Zugleich betonte er sein Interesse an einer engen Beziehung zu den USA. "Wir wollen nicht, dass dieser Krieg zur Belastung für die transatlantische Partnerschaft wird", sagte der Kanzler. "Diese Partnerschaft wollen wir, und wir brauchen sie."

Anlass für Merz' Regierungserklärung war der am Donnerstag beginnende EU-Gipfel in Brüssel, bei dem es unter anderem um eine Stärkung der europäischen Wettbewerbsfähigkeit gehen soll. Seine Erwartung an das Treffen beschrieb der Kanzler so: "Wir legen jetzt selbst angelegte Fesseln ab und setzen Impulse für eine neue Wachstumsdynamik frei."

Dies sei auch nötig, um Europa angesichts der unsicheren Weltlage mehr Stärke zu geben, sagte Merz. Eine "ehrgeizige europäische Wettbewerbsfähigkeitsagenda" sei ein "Schlüssel für unsere Stärke".

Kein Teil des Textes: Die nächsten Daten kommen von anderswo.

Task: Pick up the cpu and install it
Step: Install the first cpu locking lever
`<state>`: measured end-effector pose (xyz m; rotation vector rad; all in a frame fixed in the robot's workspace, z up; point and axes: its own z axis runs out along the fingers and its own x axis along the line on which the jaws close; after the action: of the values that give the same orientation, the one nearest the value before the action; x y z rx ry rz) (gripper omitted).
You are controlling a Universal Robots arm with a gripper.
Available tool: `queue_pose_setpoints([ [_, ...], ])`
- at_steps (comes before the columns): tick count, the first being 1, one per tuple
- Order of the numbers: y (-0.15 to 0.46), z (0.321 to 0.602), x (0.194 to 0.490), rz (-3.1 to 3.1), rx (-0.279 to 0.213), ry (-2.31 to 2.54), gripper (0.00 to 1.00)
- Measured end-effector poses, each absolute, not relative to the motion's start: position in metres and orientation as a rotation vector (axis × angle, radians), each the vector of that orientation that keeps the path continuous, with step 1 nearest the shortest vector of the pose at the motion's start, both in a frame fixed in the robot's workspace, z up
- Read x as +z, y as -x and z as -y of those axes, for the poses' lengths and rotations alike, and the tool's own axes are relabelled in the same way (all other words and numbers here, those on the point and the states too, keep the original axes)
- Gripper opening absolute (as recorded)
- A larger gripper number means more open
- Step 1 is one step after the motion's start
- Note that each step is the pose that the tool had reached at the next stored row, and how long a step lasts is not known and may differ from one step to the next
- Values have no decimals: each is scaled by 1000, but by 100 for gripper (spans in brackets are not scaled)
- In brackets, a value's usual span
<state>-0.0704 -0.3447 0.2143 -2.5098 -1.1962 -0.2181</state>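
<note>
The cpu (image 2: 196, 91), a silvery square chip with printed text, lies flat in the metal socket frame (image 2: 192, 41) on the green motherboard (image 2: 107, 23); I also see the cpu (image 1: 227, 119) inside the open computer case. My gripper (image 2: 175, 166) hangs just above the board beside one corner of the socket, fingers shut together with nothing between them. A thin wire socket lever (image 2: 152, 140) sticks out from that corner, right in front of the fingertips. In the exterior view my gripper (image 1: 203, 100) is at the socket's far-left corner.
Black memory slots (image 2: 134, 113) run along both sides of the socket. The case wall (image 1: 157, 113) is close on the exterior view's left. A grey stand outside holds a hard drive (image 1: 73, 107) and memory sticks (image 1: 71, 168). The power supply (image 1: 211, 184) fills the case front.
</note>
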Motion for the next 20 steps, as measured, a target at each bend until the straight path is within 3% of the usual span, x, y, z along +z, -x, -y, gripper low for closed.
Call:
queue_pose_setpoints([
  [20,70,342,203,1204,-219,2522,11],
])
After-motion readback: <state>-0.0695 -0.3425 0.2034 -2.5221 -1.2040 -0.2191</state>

Während der Bundeskanzler den Schwerpunkt seiner Regierungserklärung auf die Außenpolitik legte, sprach die Opposition im Bundestag in der anschließenden Debatte stärker die Lage im Inland an. AfD-Chef Tino Chrupalla forderte die Bundesregierung auf, ihr Augenmerk auf die innere Sicherheit im Land zu lenken. "Deutschlands Sicherheit wird weder am Hindukusch verteidigt noch an der Straße von Hormus", sagte er.

Grünen-Fraktionschefin Katharina Dröge warf der Bundesregierung eine Zweckentfremdung des 500 Milliarden Euro schweren Sondervermögens für die Infrastruktur vor. Merz habe mit dem Sondervermögen eine "große Chance" erhalten und diese "verzockt und jämmerlich verspielt".

Linken-Fraktionschefin Heidi Reichinnek forderte den Kanzler auf, die US-Militärbasis Ramstein zu schließen, die ein Drehkreuz für den Militäreinsatz im Iran ist. Zudem forderte sie generell ein deutlicheres Auftreten gegen US-Präsident Trump.

SPD-Parlamentsgeschäftsführer Dirk Wiese schlug einen Bogen vom Iran-Krieg zur Lage in Deutschland. Es sei "richtig", dass sich Deutschland an dem Krieg nicht beteilige - "aber die Auswirkungen merken wir unmittelbar", sagte Wiese mit Blick auf die steigenden Spritpreise. Die Bundesregierung sehe es als ihre Aufgabe, dafür zu sorgen, "dass wir das Leben der Menschen hier im Land einfacher machen".